In the evening, when we are finally recovered from our horseback riding adventure, the guide suggest to play some football: the locals against the tourists (primarily Dutch). A great match between two equally strong teams evolved.
While night was falling while playing, a beautiful night sky evolves. But as night fell, the temperature dropped. The football match was soon over and we headed back to our yurt. There was a woodstove inside the yurt, and we tried to keep it burning during the night, but we still felt cold when we woke up the next day. Brrr! Not just because of the temperature were we wearing three layers of clothes: it appeared that our beds were covered with spiders. Yes, those tiny creepy spiders. They were everywhere. There were so many of them, that removing them had no effect. We just had to ignore that they were there in order to fall asleep (and that was hard!).
The next morning, we brought a visit to a nomadic family. We are offered yak-milk and some yak-cheese. Early in the morning, it was difficult to eat and drink this, but it is not polite when you don't try it. With the idea that we normally also drink a glass of milk in the morning, we were able to take a sip of yak-milk. And actually, we did like the yak-cheese.

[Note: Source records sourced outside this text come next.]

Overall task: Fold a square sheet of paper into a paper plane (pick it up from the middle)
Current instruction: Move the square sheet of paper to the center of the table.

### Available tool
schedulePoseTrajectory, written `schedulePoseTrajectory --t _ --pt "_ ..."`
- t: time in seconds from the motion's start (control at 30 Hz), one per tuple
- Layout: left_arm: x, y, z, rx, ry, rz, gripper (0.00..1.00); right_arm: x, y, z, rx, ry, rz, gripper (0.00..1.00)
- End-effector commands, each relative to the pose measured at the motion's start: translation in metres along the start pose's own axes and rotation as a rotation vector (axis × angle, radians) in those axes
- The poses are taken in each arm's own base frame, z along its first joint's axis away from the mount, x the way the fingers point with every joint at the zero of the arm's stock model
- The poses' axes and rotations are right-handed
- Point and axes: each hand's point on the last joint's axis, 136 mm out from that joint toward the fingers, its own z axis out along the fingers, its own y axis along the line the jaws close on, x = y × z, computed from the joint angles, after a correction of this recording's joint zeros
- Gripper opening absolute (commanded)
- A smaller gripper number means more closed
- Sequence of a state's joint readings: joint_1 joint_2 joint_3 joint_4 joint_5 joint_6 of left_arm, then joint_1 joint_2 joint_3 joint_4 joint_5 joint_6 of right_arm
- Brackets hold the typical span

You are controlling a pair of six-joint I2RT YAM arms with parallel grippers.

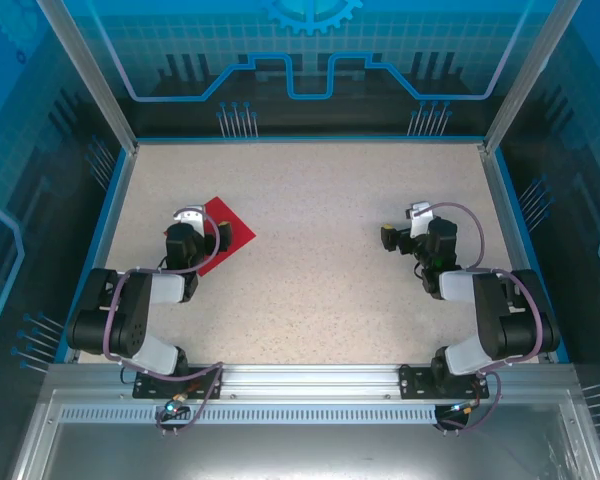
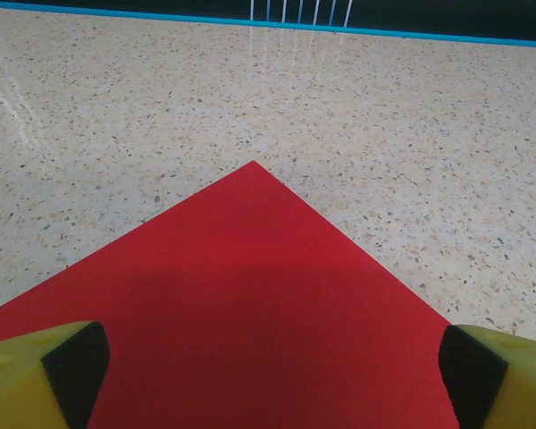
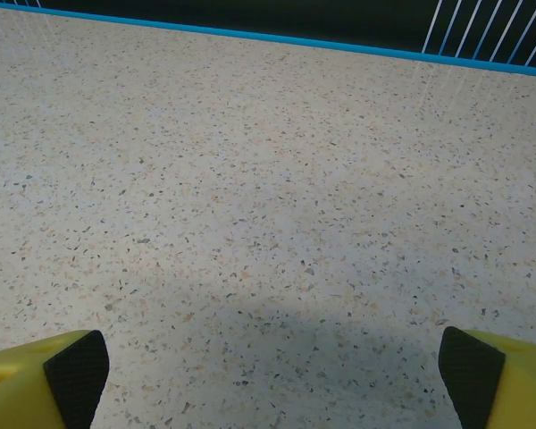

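Square sheet of paper, bright red, is laid flat on the left of the speckled table. The left gripper is held over it, fingers spread wide and nothing gripped. The right gripper is likewise spread wide over bare tabletop, well apart.

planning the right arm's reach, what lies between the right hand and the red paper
Nothing: in the top external view, the table between the right hand and the square sheet of paper is bare.
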State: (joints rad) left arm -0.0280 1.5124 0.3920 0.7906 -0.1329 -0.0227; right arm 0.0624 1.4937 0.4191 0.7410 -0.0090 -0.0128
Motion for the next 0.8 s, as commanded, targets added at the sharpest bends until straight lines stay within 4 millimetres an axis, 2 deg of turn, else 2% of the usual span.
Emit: schedulePoseTrajectory --t 0.0,0.77 --pt "-0.0089 -0.0014 0.003 0.017 -0.015 0.011 0.99 -0.0055 -0.0064 0.002 0.005 -0.01 -0.003 0.99" --pt "-0.0089 -0.0013 0.0025 0.016 -0.017 0.012 0.99 -0.0044 -0.0095 0.0018 0.017 -0.006 0.007 0.99"
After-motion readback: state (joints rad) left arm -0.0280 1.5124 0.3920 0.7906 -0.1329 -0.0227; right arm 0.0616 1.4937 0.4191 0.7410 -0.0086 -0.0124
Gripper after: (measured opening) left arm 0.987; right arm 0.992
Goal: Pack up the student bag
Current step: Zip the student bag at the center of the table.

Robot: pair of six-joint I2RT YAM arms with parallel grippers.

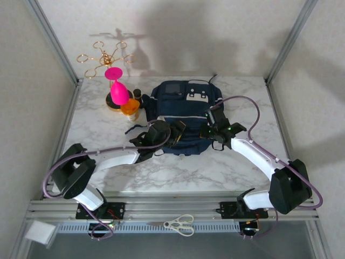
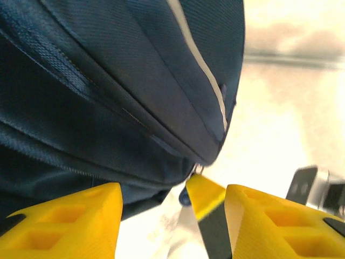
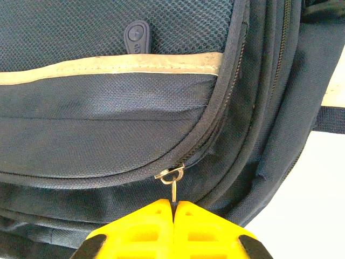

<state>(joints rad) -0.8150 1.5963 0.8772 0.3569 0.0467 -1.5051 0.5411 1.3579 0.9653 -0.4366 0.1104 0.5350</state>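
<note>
The student bag (image 1: 183, 108), navy with grey patches, lies in the middle of the marble table (image 1: 237, 172). My right gripper (image 3: 173, 204) is shut on the thin metal zipper pull (image 3: 173, 186) hanging from a slider at the bag's curved zip. In the top view this gripper (image 1: 212, 132) sits at the bag's near right edge. My left gripper (image 2: 173, 189) stands open at the near left edge of the bag (image 2: 108, 97), also seen from above (image 1: 177, 131). A yellow-and-black piece (image 2: 207, 208) shows between its fingers, tip against a small metal ring; what it is, I cannot tell.
A pink goblet-shaped item (image 1: 116, 86), an orange bottle (image 1: 130, 108) and a gold wire rack (image 1: 105, 56) stand at the back left. Scissors (image 1: 180, 224) lie on the front rail. Frame posts (image 1: 283, 48) flank the table; bare marble lies in front of the bag.
</note>
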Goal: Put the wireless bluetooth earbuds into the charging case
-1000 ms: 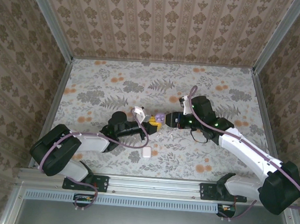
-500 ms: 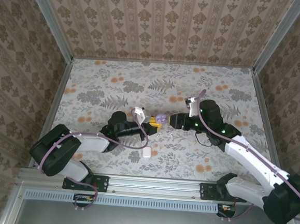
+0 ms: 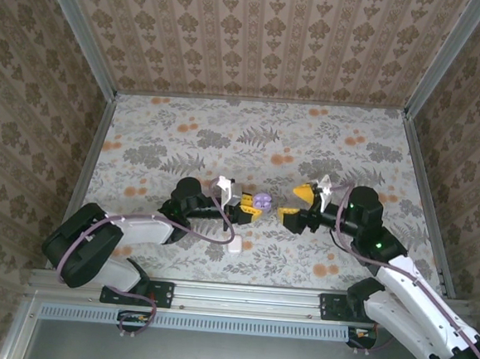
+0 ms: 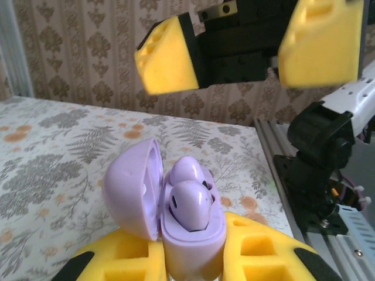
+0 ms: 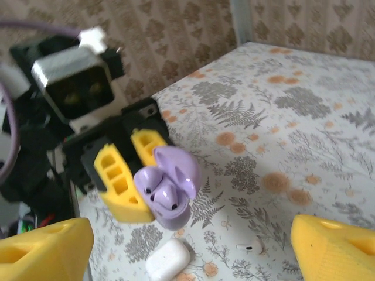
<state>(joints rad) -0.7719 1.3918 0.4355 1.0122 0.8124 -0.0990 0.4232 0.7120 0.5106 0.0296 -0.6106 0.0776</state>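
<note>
So here's what we're looking at: the left gripper (image 3: 246,205) is clamped tight on a purple charging case (image 5: 170,187), one yellow finger on each side of its base, holding it up off the table (image 3: 185,134). The case's lid (image 4: 132,187) is flipped open and stands upright off to one side. We can see two purple earbuds (image 4: 188,202) sitting in the base, one behind the other, and both look seated, though we can't tell if they're fully pressed in.

The right gripper (image 3: 296,204) faces the case from the other side with a clear gap between them. Its jaws are spread wide with nothing in them, and they aren't touching the case or anything else. From the left wrist view, both of its yellow pads hang above and beyond the open case.

There's also a second set down on the table: a white case (image 5: 168,259), lid closed, lying just below the left claw, and one tiny white earbud (image 5: 249,247) loose on the floral surface near it, not touching it. Neither claw is touching either of those.
</note>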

After this traditional Mongolian breakfast, we headed Turtle Rock (which has indeed the form of a turtle). We continue our hike towards a small monastery in the mountains. To get there, we had to climb a steep and narrow path up the mountain. Although it was sometimes hard to move on, the view was worth it. When we got back, a coach brought us back to civilization. Back to Ulaanbaatar, to a hotel without spiders.